Wednesday, May 31, 2006

Frowstomatic the Immortal God

Frowsty, my six year-old's fluffy, semi-psychotic black cat, has been deemed to be a god. Our home is now the center of a neo-Egyptian cat cult focused around a particular fluffy cat from the pound.

First Iris called Frowsty a king (other cats were dubbed the president and the mayor). But soon she decided that royalty wasn't grand enough for this particular cat. Soon he was called "Frowstomatic the Immortal God." Subsequently she asked my opinion as to what he was the god of, and I said, "Destruction. Wait, no. Fluffiness. Okay. Fluffy Destruction." So now he is known as "Frowstomatic the Immortal God, Fluffy Destruction." I hope his title doesn't get much longer.

Much later she decided our deceased cat, Butterball, is also an immortal god, but so far, the other cats, Al, Rachel, and Bob Marley, remain depressingly mortal. (They can take refuge in their lofty positions as mayor, governor, and president, respectively).

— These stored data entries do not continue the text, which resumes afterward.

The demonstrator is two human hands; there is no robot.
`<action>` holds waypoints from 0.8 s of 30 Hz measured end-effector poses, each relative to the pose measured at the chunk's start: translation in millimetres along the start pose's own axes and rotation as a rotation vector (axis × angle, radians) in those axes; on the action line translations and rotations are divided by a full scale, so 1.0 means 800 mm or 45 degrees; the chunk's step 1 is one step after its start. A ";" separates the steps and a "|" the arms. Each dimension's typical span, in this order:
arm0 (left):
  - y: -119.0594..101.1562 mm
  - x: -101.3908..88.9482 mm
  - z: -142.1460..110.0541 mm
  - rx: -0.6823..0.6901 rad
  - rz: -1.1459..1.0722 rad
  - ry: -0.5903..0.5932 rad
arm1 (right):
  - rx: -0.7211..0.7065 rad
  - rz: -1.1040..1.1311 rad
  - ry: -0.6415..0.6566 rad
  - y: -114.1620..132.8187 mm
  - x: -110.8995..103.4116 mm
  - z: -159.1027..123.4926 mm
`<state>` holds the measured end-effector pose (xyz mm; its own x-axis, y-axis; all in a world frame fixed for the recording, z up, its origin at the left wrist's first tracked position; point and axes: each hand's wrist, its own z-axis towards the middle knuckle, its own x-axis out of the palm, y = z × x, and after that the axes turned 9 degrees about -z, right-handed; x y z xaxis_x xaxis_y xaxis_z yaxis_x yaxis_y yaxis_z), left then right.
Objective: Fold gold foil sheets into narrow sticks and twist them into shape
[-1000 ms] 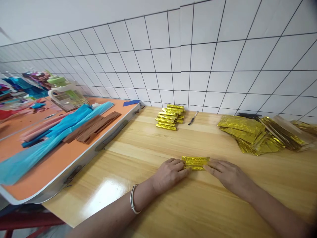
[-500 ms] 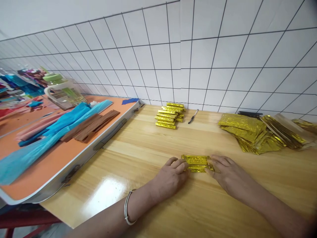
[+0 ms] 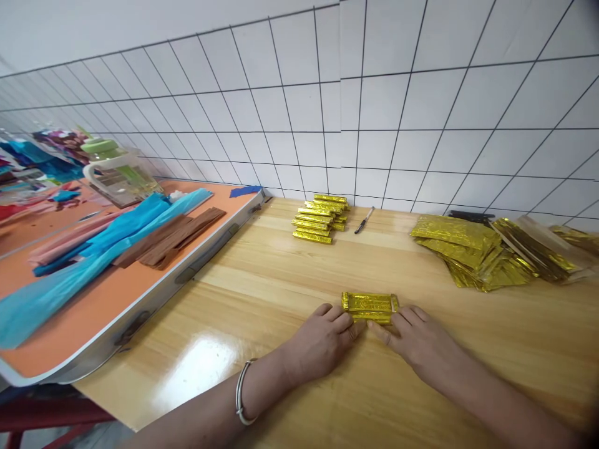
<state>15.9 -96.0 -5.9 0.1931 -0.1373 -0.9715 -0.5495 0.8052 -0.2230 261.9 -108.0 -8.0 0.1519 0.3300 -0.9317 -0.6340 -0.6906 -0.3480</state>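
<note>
Head view: the hands, left (image 3: 318,342) and right (image 3: 421,337), half-curled, touch folded gold foil (image 3: 369,303).

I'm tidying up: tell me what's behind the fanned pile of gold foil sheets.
Behind the gold foil sheets, a long black object peeks out before the black-gridded white wall. The sheets hide the object's lower part; what it is cannot be told.

We count two hands (image 3: 322,343) (image 3: 421,337), one handled gold foil piece (image 3: 369,302), at least six folded gold strips (image 3: 314,220), one pen (image 3: 364,221) beside these.
</note>
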 end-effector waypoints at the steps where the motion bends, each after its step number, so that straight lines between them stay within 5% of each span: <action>1: 0.000 -0.001 0.001 -0.005 0.007 0.006 | 0.006 -0.011 0.008 0.002 0.000 0.001; 8: 0.000 -0.002 0.008 -0.009 0.045 -0.039 | 0.091 -0.022 0.033 0.009 0.002 0.007; 15: 0.011 -0.004 0.008 0.053 -0.018 -0.045 | 0.086 0.055 -0.119 -0.005 0.007 -0.003; 24: 0.023 -0.005 0.008 0.117 -0.066 -0.019 | 0.027 0.243 0.007 -0.023 0.015 -0.007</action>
<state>10.4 -76.8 -5.8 0.2314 -0.1718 -0.9576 -0.4620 0.8468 -0.2636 279.8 -94.7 -13.5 0.0315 0.1912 -0.9811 -0.6674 -0.7266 -0.1630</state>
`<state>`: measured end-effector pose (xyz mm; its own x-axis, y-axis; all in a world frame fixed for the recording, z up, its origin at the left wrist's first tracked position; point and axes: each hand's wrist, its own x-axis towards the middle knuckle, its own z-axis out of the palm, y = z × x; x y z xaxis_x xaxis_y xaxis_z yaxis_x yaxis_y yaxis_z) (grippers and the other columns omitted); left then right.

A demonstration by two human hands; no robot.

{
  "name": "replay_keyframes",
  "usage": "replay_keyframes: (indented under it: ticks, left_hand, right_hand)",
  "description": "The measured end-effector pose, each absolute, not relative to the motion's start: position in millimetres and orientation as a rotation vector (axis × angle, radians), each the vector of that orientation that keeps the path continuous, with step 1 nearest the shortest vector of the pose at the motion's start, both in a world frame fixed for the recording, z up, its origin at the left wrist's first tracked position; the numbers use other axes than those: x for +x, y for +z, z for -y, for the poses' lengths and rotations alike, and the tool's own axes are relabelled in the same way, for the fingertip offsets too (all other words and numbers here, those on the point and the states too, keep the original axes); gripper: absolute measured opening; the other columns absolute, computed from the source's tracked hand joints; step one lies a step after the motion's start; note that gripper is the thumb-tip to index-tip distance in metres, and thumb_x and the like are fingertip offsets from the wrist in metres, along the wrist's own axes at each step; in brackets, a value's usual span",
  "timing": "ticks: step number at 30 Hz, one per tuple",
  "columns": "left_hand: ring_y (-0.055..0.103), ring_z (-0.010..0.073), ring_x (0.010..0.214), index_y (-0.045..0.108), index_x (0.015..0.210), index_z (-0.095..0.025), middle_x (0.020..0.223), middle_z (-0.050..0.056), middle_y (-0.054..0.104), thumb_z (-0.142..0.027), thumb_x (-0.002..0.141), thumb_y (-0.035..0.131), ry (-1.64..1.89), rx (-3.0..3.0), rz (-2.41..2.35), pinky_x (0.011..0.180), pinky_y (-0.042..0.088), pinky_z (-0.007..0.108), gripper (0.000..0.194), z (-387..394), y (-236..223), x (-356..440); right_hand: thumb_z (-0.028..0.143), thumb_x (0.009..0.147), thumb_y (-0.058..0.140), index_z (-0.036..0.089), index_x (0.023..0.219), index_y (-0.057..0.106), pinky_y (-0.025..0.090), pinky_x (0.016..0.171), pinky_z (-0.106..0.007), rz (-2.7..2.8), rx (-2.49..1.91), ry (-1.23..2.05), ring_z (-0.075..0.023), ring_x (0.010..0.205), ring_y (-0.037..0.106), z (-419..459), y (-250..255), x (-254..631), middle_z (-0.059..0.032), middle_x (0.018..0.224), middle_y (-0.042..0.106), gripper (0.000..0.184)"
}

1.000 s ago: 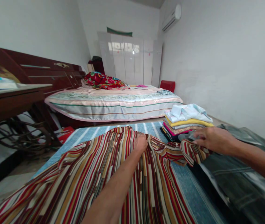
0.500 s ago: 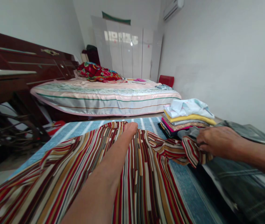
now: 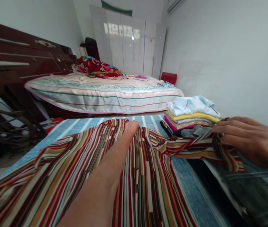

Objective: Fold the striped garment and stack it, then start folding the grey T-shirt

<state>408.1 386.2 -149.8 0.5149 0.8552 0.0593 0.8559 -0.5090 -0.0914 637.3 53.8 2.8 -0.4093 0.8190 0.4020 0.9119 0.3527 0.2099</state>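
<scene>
A striped shirt (image 3: 143, 176) in red, brown, tan and white lies spread before me, its collar at the far end. At that collar, my left hand (image 3: 132, 126) is closed on the cloth; the fingers are mostly hidden behind the back of the hand. My right hand (image 3: 249, 135) pinches the end of the shirt's right-side sleeve (image 3: 190, 146), which stretches sideways from the shoulder, its cuff hanging in a loop below the fingers. Dark grey-green denim clothing (image 3: 254, 189) lies under the right hand.
Beyond the sleeve stands a stack of folded clothes (image 3: 192, 108), pale blue and yellow on top. The shirt rests on a blue striped cloth surface (image 3: 77, 126). Behind is a bed (image 3: 105, 97) with a red floral quilt (image 3: 98, 67). A dark table (image 3: 1, 71) stands at left.
My right hand has moved right, drawing the sleeve out straighter and farther over the denim. The left hand stays at the collar. The view has tilted slightly down.
</scene>
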Motion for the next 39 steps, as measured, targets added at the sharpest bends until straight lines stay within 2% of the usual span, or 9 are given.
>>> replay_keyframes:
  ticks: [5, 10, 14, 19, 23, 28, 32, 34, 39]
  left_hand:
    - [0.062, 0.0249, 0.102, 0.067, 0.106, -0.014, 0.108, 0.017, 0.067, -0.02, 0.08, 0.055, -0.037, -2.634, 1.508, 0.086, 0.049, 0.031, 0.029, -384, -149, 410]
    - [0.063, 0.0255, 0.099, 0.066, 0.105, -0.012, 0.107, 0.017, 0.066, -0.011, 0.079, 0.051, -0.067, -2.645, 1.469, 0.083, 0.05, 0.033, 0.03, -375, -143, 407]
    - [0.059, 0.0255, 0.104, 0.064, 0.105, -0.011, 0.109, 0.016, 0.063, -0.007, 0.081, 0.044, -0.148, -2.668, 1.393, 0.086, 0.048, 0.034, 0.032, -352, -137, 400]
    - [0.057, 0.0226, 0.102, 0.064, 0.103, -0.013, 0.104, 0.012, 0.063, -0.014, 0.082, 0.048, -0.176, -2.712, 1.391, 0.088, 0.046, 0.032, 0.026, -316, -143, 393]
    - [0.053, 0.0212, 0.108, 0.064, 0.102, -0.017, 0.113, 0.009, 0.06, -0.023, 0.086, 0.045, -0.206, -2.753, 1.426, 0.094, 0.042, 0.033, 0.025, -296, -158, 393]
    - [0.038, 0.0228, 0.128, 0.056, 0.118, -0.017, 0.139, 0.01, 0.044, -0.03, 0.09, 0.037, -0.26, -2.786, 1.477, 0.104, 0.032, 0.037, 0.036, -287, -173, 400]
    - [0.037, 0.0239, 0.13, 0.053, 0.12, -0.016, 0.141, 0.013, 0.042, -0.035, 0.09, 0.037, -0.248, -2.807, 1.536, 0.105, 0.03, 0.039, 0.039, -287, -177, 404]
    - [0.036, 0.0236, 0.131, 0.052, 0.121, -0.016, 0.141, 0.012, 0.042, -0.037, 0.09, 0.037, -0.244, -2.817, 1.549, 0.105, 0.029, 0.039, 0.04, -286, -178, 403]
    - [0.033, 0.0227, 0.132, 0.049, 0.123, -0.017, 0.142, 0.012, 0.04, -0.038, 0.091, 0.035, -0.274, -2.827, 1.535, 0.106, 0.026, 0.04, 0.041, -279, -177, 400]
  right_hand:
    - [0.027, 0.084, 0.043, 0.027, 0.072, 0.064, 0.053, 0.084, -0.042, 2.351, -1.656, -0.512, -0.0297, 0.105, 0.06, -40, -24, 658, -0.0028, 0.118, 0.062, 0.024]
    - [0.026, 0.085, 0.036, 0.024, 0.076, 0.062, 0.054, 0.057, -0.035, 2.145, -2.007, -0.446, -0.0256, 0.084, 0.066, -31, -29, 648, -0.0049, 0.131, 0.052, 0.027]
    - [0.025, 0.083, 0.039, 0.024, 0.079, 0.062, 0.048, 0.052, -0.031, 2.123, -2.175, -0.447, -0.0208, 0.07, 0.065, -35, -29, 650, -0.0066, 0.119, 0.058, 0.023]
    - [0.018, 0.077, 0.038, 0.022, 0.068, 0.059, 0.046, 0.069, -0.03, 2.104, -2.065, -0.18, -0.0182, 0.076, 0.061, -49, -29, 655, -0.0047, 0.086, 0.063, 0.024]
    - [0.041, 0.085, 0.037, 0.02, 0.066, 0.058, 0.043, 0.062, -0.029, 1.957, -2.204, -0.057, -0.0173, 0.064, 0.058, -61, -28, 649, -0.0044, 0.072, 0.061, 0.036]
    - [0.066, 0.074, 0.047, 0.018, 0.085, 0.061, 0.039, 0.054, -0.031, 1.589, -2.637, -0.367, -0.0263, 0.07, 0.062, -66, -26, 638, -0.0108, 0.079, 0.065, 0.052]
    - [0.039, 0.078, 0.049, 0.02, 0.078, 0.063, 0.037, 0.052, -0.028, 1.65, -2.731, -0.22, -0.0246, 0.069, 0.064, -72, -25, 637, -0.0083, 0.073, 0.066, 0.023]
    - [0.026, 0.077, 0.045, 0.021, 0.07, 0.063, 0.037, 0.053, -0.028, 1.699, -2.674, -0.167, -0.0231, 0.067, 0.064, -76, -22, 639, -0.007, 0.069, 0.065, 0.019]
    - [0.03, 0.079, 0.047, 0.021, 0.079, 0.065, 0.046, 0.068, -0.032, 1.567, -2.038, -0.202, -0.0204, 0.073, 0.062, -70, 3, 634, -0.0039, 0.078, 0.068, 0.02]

My child has been an atheist from age 3. (Sidenote: I do believe in God, but my husband does not). She caused a crisis of the faith in a Catholic child at her pre-k program; the other girl's mother told me her child's mind was completely staggered by the idea that another child could not believe in God. Once she stood on our front porch and screamed, "I HATE GOD! GOD IS STUPID!" Perhaps I should have handled it differently, but I said to her, "Honey, it's always a joy to hear you rant, but people will get very upset if they hear a little girl talk like that."

And now we have progressed to neo Egyptian cat worship, which I aid and abet by following her requests to refer to the animal as "the Immortal God" and "Fluffy Destruction."

My questions: Is she going to hell? With me? Or just me? And what about Fluffy Destruction?